Thursday, April 5, 2018

The Cost of Tobacco Addiction and Cessation


Addiction is being forced to buy cigarettes to relieve withdrawal symptoms. This sets in after every cigarette. It trains the addicted person to fear quitting.
Quitting requires, in general, a three-day withdrawal, and a strong desire to quit. The emotional desire to quit must be greater than the fear of withdrawal symptoms, to successfully quit and stay quit.
Successful cessation programs span “cold turkey” at zero cost to several hundred dollars (often covered by insurance), that include hypnotism, directed meditation, alternative nicotine sources, drugs, counseling, and a variety of help groups. All of these have a very high rate of failure, if the addicted person has not had the time to unlearn smoking behavior and/or find a replacement behavior, or had a significant emotional event of sufficient magnitude.
The short-term cost of addiction is simple to calculate. In this discussion it is set at $5 per pack in Columbia, MO. In 12 weeks, Chart1, the cost is over $400 for a pack-a-day smoker. [The 12 week period makes all the charts have the same time as given in some product insert instructions for nicotine lozenges.]
About 30% of smokers do not plan on quitting. They can buy cartons and save $100.
Preventing people from experimenting with tobacco eliminates the cost of addiction and cessation. The price barrier of a 20 cigarette pack was set by stopping the sale of “singles” and smaller packs.
The price of a carton stops people from buying a carton, as well as, the desire to quit smoking. Each pack just might be the last pack. There is no need for a carton.
The cost of maintaining no third hand tobacco smoke in memory care or other residential health care facility, is set as 35 cents per lozenge (Chart 2). Using three lozenges a day, the cost would be about $1.05 per day; and using 5 for $1.75. These two rates are comparable to smoking 5 cigarettes (25 cents each) per day on the job.
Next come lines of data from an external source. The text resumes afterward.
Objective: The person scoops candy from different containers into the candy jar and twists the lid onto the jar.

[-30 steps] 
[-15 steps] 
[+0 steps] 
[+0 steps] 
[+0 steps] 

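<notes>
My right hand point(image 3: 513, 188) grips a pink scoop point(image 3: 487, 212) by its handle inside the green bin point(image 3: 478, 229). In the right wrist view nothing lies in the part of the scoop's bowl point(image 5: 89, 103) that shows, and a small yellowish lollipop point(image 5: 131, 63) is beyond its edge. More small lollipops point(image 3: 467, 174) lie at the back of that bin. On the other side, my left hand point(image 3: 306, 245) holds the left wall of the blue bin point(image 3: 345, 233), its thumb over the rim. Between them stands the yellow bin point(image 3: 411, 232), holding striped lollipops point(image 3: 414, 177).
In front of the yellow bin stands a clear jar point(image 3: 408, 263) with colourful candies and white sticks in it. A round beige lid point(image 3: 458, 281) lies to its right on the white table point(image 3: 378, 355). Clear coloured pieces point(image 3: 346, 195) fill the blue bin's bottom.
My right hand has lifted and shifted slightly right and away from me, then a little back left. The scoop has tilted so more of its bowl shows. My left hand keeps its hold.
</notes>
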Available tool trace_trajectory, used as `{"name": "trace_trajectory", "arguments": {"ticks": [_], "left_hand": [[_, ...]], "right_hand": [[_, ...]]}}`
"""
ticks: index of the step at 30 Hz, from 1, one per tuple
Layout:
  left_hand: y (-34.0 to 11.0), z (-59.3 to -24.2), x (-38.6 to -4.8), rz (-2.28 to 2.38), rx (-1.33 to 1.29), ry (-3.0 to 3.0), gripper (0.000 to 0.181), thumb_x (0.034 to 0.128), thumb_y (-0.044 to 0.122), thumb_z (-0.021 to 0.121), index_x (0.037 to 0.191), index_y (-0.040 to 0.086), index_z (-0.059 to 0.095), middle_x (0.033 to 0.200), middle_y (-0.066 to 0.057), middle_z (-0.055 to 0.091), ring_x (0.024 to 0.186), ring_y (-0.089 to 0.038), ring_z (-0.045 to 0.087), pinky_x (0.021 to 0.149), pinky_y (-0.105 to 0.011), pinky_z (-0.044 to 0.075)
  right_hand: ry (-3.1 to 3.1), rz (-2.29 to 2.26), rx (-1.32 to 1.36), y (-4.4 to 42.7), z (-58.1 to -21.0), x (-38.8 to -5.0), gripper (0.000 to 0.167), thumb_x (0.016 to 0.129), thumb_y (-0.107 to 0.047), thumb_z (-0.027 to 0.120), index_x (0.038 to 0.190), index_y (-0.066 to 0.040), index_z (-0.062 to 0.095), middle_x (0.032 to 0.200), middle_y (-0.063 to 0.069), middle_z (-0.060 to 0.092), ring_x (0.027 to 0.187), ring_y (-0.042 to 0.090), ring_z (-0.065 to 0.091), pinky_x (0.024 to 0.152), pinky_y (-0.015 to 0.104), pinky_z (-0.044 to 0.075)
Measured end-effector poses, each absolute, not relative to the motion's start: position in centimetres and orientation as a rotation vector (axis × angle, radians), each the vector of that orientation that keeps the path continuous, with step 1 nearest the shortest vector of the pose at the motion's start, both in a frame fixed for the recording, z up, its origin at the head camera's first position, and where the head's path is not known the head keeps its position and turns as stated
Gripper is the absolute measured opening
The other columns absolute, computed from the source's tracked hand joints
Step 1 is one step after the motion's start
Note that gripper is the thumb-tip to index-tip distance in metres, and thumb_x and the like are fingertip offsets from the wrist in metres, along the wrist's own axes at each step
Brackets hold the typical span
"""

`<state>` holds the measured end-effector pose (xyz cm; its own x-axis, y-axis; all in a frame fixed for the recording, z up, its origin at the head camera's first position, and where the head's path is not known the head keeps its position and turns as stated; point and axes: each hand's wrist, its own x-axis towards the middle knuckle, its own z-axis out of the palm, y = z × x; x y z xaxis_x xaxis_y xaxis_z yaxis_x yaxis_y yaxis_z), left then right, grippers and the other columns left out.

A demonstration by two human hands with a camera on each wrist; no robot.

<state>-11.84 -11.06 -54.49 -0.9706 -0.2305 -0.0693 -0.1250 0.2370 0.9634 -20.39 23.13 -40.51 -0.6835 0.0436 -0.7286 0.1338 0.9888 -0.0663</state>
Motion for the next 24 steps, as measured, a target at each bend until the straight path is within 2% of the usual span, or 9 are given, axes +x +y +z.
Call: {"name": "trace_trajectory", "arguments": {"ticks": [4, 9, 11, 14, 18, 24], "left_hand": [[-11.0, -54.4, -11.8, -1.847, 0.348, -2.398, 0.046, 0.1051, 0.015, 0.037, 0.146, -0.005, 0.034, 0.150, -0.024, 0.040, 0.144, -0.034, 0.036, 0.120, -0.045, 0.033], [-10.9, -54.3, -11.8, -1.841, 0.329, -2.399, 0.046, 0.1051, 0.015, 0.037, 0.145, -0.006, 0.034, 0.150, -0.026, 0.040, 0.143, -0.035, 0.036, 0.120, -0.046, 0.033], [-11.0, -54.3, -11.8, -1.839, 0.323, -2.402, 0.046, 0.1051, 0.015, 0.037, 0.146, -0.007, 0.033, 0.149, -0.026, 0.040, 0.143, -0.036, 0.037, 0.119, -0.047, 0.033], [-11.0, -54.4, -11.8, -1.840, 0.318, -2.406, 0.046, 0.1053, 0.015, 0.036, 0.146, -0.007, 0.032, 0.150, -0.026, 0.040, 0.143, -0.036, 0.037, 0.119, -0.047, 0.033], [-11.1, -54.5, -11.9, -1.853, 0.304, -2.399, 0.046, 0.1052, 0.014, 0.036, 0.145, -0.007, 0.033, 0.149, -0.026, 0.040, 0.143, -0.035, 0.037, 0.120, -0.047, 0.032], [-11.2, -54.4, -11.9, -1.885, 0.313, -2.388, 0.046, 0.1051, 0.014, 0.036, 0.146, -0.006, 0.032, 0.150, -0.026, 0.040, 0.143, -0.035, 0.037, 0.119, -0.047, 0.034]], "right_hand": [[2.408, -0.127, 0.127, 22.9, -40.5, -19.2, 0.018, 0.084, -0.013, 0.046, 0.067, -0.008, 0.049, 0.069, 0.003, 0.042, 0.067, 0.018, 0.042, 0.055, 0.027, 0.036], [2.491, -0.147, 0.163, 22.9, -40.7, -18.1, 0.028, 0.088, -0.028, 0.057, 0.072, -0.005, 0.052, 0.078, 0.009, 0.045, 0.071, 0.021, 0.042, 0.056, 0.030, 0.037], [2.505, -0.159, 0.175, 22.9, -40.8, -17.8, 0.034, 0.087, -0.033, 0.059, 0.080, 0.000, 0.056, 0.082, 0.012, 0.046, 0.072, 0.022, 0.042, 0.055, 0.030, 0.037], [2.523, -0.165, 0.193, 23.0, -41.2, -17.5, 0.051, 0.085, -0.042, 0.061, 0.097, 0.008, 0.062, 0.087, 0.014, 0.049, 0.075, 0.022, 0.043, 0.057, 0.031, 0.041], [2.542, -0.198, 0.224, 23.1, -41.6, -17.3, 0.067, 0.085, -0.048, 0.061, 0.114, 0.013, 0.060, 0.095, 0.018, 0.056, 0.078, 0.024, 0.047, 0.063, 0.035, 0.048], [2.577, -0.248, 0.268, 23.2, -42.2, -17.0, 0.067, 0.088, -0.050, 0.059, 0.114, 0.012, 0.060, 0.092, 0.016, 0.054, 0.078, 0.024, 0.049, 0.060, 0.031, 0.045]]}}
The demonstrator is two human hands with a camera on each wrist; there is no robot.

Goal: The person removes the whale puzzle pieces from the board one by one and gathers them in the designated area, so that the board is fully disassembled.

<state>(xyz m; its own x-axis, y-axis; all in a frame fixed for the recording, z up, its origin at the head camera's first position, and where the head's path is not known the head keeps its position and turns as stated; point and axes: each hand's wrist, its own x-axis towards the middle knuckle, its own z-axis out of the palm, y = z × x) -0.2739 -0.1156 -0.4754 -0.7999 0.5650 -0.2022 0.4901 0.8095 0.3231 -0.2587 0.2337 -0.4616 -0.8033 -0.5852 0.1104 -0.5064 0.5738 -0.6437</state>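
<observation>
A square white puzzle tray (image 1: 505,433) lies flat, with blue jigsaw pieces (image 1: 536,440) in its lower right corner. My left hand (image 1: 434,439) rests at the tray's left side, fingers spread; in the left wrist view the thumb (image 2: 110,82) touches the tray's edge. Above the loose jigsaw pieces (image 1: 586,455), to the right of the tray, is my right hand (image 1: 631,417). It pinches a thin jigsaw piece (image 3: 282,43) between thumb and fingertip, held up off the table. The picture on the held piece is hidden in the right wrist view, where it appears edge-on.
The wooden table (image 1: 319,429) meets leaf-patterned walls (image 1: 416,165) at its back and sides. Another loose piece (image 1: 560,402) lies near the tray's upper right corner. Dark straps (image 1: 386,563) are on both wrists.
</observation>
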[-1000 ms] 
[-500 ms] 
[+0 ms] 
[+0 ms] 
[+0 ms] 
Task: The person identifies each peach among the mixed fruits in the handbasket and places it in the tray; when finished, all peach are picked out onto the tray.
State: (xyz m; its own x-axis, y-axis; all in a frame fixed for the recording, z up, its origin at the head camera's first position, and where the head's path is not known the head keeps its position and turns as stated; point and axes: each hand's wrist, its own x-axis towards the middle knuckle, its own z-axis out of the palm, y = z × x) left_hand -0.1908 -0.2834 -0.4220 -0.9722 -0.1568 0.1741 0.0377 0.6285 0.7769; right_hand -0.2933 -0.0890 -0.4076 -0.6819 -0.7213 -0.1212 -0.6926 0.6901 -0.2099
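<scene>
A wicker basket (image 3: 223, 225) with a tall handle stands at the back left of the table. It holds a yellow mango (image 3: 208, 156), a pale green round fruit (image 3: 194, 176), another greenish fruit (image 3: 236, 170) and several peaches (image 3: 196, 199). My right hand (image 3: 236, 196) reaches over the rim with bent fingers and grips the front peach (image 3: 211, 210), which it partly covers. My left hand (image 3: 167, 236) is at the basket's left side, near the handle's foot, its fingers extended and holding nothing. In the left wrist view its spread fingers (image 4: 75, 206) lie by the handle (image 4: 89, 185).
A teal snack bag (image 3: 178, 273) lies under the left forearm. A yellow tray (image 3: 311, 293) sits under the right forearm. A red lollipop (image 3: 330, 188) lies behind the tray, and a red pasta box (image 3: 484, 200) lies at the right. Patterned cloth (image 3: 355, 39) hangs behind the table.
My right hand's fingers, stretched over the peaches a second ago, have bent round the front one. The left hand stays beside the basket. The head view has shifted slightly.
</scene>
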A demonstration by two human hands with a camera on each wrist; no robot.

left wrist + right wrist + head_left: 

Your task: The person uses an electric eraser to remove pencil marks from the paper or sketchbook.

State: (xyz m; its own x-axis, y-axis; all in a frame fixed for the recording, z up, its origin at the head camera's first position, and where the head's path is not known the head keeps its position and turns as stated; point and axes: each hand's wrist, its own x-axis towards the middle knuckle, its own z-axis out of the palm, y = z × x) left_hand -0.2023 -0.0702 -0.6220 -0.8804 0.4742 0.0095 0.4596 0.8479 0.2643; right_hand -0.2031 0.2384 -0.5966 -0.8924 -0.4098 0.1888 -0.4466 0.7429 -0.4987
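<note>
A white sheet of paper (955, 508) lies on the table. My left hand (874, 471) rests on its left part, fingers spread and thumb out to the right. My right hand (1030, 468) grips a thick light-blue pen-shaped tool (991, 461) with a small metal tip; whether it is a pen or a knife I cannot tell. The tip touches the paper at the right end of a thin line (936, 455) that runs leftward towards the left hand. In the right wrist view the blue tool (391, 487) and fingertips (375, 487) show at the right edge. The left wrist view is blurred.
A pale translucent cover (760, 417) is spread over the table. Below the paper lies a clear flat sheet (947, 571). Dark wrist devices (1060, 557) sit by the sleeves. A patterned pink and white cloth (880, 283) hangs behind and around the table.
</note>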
Chart 3 doubles the number of lozenges to cover a 24-hour day. The cost for nicotine replacement therapy (NRF) now compares to smoking cigarettes ($1.75 to $1.25 per day).  By prescription, this is covered by many health insurance policies (in fact, twice per year).


Columbia/Boone County, MO, Health Department provides a 14-day supply of patches with counseling free. This removes the price barrier ($35) posed by the first box of lozenges when ready and prepared to quit. Paying for each box of lozenges from a $3/day contribution to your own savings removes the next barriers.

Using Walmart prices, in March, 2018, people addicted to nicotine are forced by their addiction to spend between $913 to $1,825/year to manage their blood nicotine levels (sales tax not included).

It would cost them about $1,095/year to switch to nicotine lozenges at work. This eliminates third hand tobacco smoke exposure for residents and for people wanting to quit (70% of smokers), quitting, and wanting to stay quit.

With insurance, it costs zero to quit and only $209 without insurance; smokers burn this much in the same 12 week period suggested by the makers of nicotine lozenges! [After considering when, where, why, and how they got addicted. Are any of those conditions still valid?]

This pricing of nicotine lozenges to cigarettes over a 12 week period is not just a chance event in Missouri; the state with the lowest cigarette tax. Tobacco companies need to keep their nicotine addicted customers away from the current fad of vaping. The federal government helps by providing free counseling and a 2 week supply of safe nicotine sources in nicotine replacement therapy (NRT).

There is no tobacco smoke when there are no smokers. Visitors wanting to smoke and immediately return to a resident’s apartment are offered a nicotine lozenge in some facilities.

Australian Nicabate lozenge label: “For adult smokers who want to stop over several months. Use a lozenge whenever you have a strong urge to smoke instead of smoking a cigarette.” (Effective before 2018) [A nicotine lozenge is always safer than the toxic smoke from a cigarette.]

Every smoker will quit someday. It is only a matter of grief and denial of the addiction. Non-smokers are healthier, more productive, and less expensive to maintain. The public health effects are now recognized as so severe that free help is available to any smoker to start to become a former smoker (CALL 800-QUIT-NOW).